Si addensano le nubi sul futuro politico di Antonio Petronella, il sindaco di Altamura con 18 voti di scarto sull’avversario, che oramai da mesi non riesce a tenere insieme la sua maggioranza. Dopo aver nominato una nuova giunta, incompleta e sostanziamele uguale alla precedente, le divisioni in maggioranza sono diventate solchi profondi. Ad aggravare la situazione la decisione di alcuni consiglieri di maggioranza di sottoscrivere la mozione di sfiducia presentata dall’intera opposizione consiliare. Ben 6, su un totale di 18 consiglieri di maggioranza, hanno chiesto «nell’interesse della città e del corretto funzionamento delle istituzioni» un passo indietro a Petronella.

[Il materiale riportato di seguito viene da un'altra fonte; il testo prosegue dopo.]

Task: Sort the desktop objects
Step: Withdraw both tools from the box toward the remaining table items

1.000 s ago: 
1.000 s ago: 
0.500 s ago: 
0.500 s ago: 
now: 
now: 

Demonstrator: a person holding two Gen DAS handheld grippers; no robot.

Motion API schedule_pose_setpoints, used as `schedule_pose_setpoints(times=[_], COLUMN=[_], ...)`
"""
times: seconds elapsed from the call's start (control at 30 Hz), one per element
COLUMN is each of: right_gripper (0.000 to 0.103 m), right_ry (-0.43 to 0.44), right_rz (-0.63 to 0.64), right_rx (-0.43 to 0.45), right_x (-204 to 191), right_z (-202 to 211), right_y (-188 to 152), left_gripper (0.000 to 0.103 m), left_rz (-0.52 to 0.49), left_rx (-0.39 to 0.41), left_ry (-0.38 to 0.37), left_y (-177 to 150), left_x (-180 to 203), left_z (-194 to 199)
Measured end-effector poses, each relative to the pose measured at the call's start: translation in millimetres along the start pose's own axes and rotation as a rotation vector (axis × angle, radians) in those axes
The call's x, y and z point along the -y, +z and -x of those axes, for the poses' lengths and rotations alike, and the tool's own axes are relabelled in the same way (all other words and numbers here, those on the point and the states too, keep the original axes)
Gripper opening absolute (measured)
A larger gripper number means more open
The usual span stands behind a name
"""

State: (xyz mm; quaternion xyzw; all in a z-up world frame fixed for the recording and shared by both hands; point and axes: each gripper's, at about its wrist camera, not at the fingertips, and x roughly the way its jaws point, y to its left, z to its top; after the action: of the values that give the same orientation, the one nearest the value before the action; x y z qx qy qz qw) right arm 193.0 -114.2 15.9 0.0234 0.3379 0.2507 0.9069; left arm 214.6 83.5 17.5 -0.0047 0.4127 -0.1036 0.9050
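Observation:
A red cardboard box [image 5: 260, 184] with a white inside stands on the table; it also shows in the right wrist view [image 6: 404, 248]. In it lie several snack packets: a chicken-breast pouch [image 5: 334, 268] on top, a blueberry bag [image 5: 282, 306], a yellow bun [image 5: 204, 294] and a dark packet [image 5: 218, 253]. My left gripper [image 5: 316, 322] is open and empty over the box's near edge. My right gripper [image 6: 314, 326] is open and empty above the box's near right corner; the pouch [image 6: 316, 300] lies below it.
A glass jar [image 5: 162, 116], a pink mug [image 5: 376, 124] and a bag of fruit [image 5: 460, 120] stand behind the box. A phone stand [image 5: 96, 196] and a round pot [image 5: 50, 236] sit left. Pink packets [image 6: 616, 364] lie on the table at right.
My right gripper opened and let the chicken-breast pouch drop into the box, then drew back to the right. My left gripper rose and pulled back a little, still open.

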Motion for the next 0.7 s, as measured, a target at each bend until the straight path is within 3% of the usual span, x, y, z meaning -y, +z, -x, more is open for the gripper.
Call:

I consiglieri sottoscrittori denunciano «il progressivo svuotamento del confronto democratico» nel corso degli ultimi mesi di governo. Si legge ancora nella mozione: «Di fatto il sindaco, venendo meno ai principi di condivisione, rappresentanza e lealtà politica, si è auto sfiduciato». Parole a cui Petronella ha preferito non rispondere.
Lo scenario
Eppure si apre ora una fase ben più delicata per il primo cittadino, poiché a voltargli le spalle sono i due ex consiglieri del partito popolare Claudio Indrio e Gioacchino Perrucci eletti nel gruppo del vice sindaco Angela Miglionico e ora in rotta di collisione anche con l‘ex assessore regionale Gianni Stea, i due consiglieri di Azione Civica eletti tra le fila dell’opposizione ovvero Luca Genco e Michele Denora che hanno sostenuto l’elezione di Petronella nel consiglio metropolitano prima di saltare in maggioranza e vedersi riconosciuto l’assessorato allo sport e al turismo, insieme alle due consigliere elette nella lista civica del Pd voluta dal consigliere regionale Francesco Paolicelli. E proprio le divisioni interne ai dem rischiano di far saltare il banco altamurano visto che sul carro di Petronella, due anni fa erano saliti proprio tutti: dall’onorevole Rossano Sasso a Sandrino Cataldo sino all’ex governatore Emiliano.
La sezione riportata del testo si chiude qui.